『 88ミニッツ 』 ( 2007・米 )

◆ 88ミニッツ  ( 2007年・アメリカ )

 監督:ジョン・アヴネット

 出演:アル・パチーノアリシア・ウィット、エイミー・ブレネマン、リーリー・ソビエスキー、ニール・マクドノー 他

 評価…★★★☆☆

     

<あらすじ>

ジャック・グラムは高名な精神科医で、数々の異常犯罪の犯人の精神分析をこなし、大学での授業も受け持っていた。

そんな彼が手がけた事件のひとつである連続女性強姦殺人事件の犯人への死刑執行が近づいてきたある日、彼の教え子である女子大生が異常な殺され方をするという事件が起きる。そして、当局にはグラムと事件にかかわりがあるとしか思えない被害者を使ったビデオテープが送りつけられ、グラムの携帯電話には 「 お前の命はあと88分だ 」という予告電話が入る。

それからグラムの周りには次々と事件が起こり始めるが、そういう目線で見れば彼の周囲は怪しい人物ばかりだ。本来なら最も信頼する相手であるべき秘書や助手の女性にも何かしら疑わしい点があるし、様々な経歴をもっている教え子はなおさらだ。疑心暗鬼になりながらも犯人を捜し、この事態を打破しようとするグラムだが、そんな彼に教え子殺害の容疑がかかる。

自由に動けない上に誰も信用できない状況の中、タイムリミットは刻一刻と迫ってくる。グラムは果たして生き延びることができるのか?そして、犯人の目的は?


※以下ネタバレ有り※

面白いし、比較的よくできてるとは思うんだけど、アル・パチーノが何か余計。無駄に存在感があり過ぎる。もっとB級に徹して作ってくれた方が面白かったんじゃないかなぁという気がします。
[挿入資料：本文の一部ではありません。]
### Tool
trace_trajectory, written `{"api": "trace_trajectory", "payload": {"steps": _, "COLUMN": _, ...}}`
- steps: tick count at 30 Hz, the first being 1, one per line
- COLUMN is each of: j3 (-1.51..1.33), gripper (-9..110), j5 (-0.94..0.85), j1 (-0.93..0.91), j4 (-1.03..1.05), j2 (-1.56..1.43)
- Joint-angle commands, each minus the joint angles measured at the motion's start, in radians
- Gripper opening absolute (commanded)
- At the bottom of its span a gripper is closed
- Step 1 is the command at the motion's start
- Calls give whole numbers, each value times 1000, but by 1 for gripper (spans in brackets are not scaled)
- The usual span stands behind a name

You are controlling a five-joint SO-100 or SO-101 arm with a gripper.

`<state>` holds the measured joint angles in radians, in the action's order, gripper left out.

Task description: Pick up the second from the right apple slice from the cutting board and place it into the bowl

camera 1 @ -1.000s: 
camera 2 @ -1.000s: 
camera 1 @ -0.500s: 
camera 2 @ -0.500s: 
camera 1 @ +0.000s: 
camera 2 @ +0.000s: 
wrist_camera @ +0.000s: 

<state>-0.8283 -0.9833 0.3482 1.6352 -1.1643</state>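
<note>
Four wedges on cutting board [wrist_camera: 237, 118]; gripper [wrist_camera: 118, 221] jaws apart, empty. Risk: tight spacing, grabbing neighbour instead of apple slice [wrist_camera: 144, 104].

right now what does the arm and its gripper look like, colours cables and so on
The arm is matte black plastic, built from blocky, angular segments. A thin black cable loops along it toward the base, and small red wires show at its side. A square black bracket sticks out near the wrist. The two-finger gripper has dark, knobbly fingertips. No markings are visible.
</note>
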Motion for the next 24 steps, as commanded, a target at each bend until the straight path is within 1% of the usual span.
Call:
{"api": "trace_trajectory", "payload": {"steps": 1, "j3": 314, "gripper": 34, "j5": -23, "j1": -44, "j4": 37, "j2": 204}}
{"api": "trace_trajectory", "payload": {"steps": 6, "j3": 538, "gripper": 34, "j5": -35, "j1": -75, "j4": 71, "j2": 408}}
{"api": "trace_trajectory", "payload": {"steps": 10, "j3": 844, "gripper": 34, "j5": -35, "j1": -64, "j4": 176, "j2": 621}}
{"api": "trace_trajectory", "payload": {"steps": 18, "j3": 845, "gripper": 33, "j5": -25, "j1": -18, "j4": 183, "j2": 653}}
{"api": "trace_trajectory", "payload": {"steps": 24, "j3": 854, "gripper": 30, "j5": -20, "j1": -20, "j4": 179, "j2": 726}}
まぁ、若干ムリはあるけど、さほど不自然でないストーリー展開だし、サービスは全然ないけどグラムを取り巻く美女軍団は豪華だしで、なかなか楽しかったですよ。そこそこ緊迫感もあるしね。でも、どう考えてもリーリー・ソビエスキー( =ローレン )が犯人だろ!って感じなのと、彼女がフォースターに心酔する経緯がよくわかんなかったところがいまいちでした。あと、別に変装とかしてるわけでもないのに彼女がフォースターの担当弁護士であることに誰も気付かないのか不審で仕方がなかった。あんな若くて美人で、しかも、凶悪犯に感情移入気味な弁護士なんて、一度見たら忘れないだろう。ああ、それにしても、リーリー・ソビエスキーの輪郭削りてぇ…。
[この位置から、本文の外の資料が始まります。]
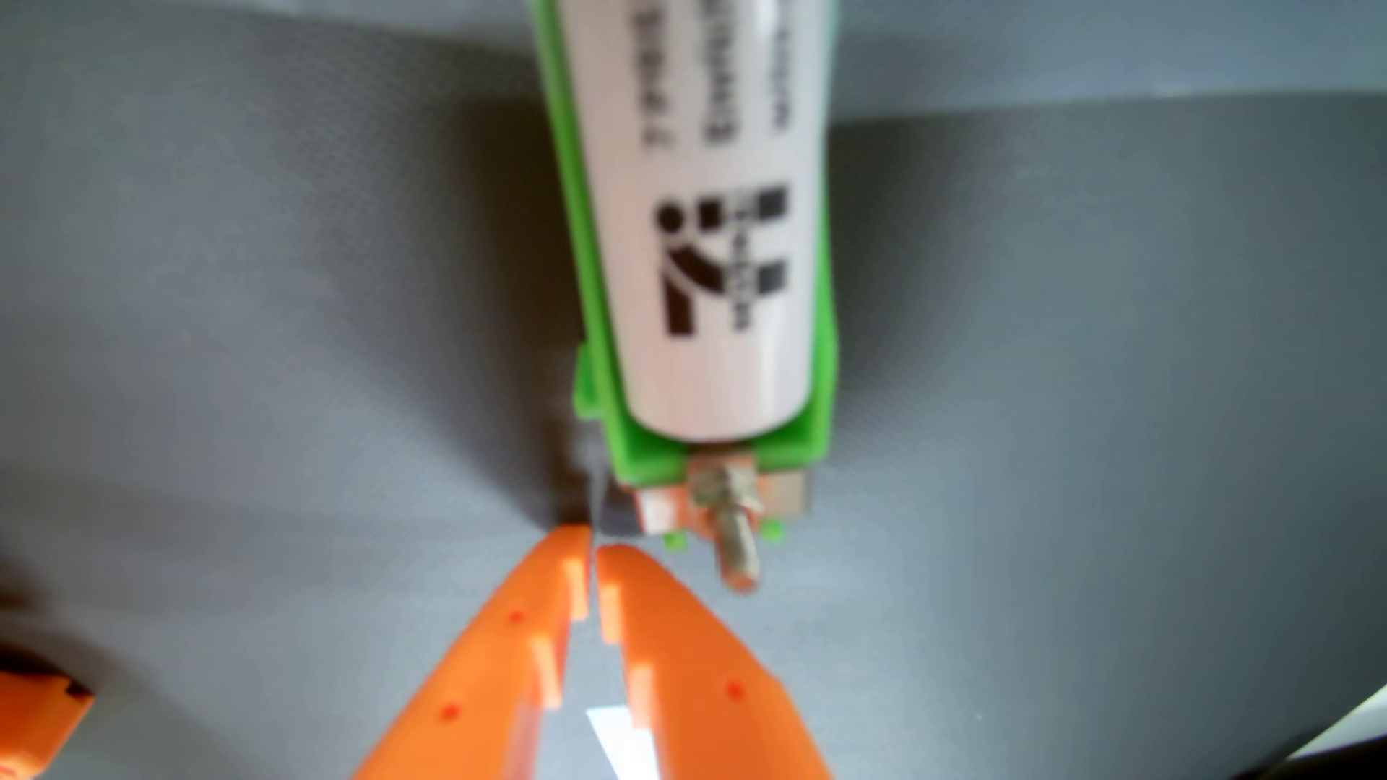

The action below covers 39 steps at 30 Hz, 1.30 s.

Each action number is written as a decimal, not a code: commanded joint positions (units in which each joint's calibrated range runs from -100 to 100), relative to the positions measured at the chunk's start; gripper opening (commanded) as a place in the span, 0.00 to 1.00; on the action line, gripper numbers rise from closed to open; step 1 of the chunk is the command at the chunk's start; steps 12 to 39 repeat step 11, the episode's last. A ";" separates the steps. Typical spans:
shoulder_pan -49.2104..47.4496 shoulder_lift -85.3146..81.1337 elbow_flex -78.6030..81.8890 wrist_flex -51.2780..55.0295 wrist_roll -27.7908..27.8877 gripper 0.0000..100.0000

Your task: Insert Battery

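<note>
The wrist view is soft all over, nothing truly sharp. Light is bright and even, daylight-like, with pale glare washing the white battery so its small print smears; only the large black symbol reads. The grey desk carries broad, diffuse shadows with no hard edge beside the green holder. The orange gripper is blurred, its jaws edged with bright highlights.

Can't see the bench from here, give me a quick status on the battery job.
End effector shut, empty, tips just short of the green holder. White battery already seated in holder. Bolt protrudes at holder's near end; nothing else in the way.
</note>
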 commanded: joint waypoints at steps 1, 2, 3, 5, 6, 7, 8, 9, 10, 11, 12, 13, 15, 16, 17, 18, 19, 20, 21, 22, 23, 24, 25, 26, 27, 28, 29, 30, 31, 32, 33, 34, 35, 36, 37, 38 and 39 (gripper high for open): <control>0.13 0.36 0.55 -0.03 -0.13 0.02; 0.13 0.36 0.55 -0.03 -0.13 0.02; 0.13 0.36 0.55 -0.03 -0.13 0.02; 0.13 0.36 0.64 -0.03 -0.13 0.02; 0.13 0.36 0.73 -0.03 -0.13 0.02; 0.13 0.36 0.73 -0.03 -0.13 0.02; 0.13 0.36 0.82 -0.03 -0.13 0.02; 0.13 0.36 0.82 -0.03 -0.13 0.02; 0.13 0.36 0.82 -0.03 -0.13 0.02; 0.13 0.36 0.82 -0.03 -0.13 0.02; 0.13 0.36 0.82 -0.03 -0.13 0.02; 0.13 0.36 0.82 -0.03 -0.13 0.02; 0.13 0.36 0.82 -0.03 -0.13 0.02; 0.13 0.36 0.82 -0.03 -0.13 0.02; 0.13 0.36 0.82 -0.03 -0.13 0.02; 0.13 0.36 0.82 -0.03 -0.13 0.02; 0.13 0.36 0.82 -0.03 -0.13 0.02; 0.13 0.36 0.82 -0.03 -0.13 0.02; 0.13 0.36 0.82 -0.03 -0.13 0.02; 0.13 0.36 0.82 -0.03 -0.13 0.02; 0.13 0.36 0.82 -0.03 -0.13 0.02; 0.13 0.36 0.82 -0.03 -0.13 0.02; 0.13 0.36 0.82 -0.03 -0.13 0.02; 0.13 0.36 0.82 -0.03 -0.13 0.02; 0.13 0.36 0.82 -0.03 -0.13 0.02; 0.13 0.36 0.82 -0.03 -0.13 0.02; 0.13 0.36 0.82 -0.03 -0.13 0.02; 0.13 0.36 0.82 -0.03 -0.13 0.02; 0.13 0.36 0.82 -0.03 -0.13 0.02; 0.13 0.36 0.82 -0.03 -0.13 0.02; 0.13 0.36 0.82 -0.03 -0.13 0.02; 0.13 0.36 0.82 -0.03 -0.13 0.02; 0.13 0.36 0.82 -0.03 -0.13 0.02; 0.13 0.36 0.82 -0.03 -0.13 0.02; 0.13 0.36 0.82 -0.03 -0.13 0.02; 0.13 0.36 0.82 -0.03 -0.13 0.02; 0.13 0.36 0.82 -0.03 -0.13 0.02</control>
ちなみにタイトルであり、グラムの残り時間として提示された 「 88分 」 とは何を意味するかというと、かつてグラムの妹を惨殺した犯人が彼に言い放ったセリフ、 「 88分かかったよ。88分かけて切り刻んでやったよ 」( 大意 )から来ているらしいのですね。ちなみにグラムの鑑定で有罪になったのを逆恨みしての犯行らしい。見てる時は 「 ほほぅ! 」と感心したけど、今思うとそこまで込み入った設定じゃなくてもよかったんじゃないかという気もしますね。つーか、16歳年下の妹って設定がちょっとどうかと思います。
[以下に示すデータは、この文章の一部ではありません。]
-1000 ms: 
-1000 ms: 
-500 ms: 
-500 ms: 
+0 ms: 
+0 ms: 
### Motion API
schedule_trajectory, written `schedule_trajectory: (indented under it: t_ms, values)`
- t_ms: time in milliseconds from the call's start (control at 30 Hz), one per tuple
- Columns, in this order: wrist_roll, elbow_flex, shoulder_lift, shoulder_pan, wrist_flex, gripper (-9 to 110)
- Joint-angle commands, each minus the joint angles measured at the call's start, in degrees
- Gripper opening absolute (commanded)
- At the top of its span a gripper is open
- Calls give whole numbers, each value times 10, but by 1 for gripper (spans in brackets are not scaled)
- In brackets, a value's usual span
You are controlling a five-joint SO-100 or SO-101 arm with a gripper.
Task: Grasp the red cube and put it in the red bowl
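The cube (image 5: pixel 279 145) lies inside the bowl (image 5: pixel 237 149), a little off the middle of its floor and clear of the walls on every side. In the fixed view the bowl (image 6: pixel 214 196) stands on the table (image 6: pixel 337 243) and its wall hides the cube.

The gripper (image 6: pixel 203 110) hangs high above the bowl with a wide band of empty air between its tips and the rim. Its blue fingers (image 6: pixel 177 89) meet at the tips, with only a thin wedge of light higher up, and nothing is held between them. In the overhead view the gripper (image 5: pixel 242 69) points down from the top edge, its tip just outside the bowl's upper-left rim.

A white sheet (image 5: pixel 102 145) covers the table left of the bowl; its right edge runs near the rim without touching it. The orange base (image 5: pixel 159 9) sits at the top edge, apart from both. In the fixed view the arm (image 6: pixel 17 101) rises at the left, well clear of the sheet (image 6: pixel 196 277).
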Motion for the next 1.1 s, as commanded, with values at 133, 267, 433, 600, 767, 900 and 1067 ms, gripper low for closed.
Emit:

登場人物それぞれに妙に物語があるのは全員を疑わしく思わせるために仕方ないことなのだけど、ちょっと煩雑。それにそれだけやっても、やっぱりローレンがずば抜けて怪しいんだもん。

それに、この作品は多分、限られた時間と条件の中でいかにして謎を解き、生き延びるのかというところに主眼がおかれているのだとは思うのだけど、私はどちらかと言えば、フォースターやグラムの妹を殺した犯人の手口や心理、そして、ローレン(本名は違うが忘れた)のような女性が何故彼に魅入られて、いかにして、あのような犯行を手際よくやり遂げるまでになったのかということの方に興味があるんで、どうも物足りなさが残ってしまうのですよね。まぁ、これは完全に私の側の問題ですが。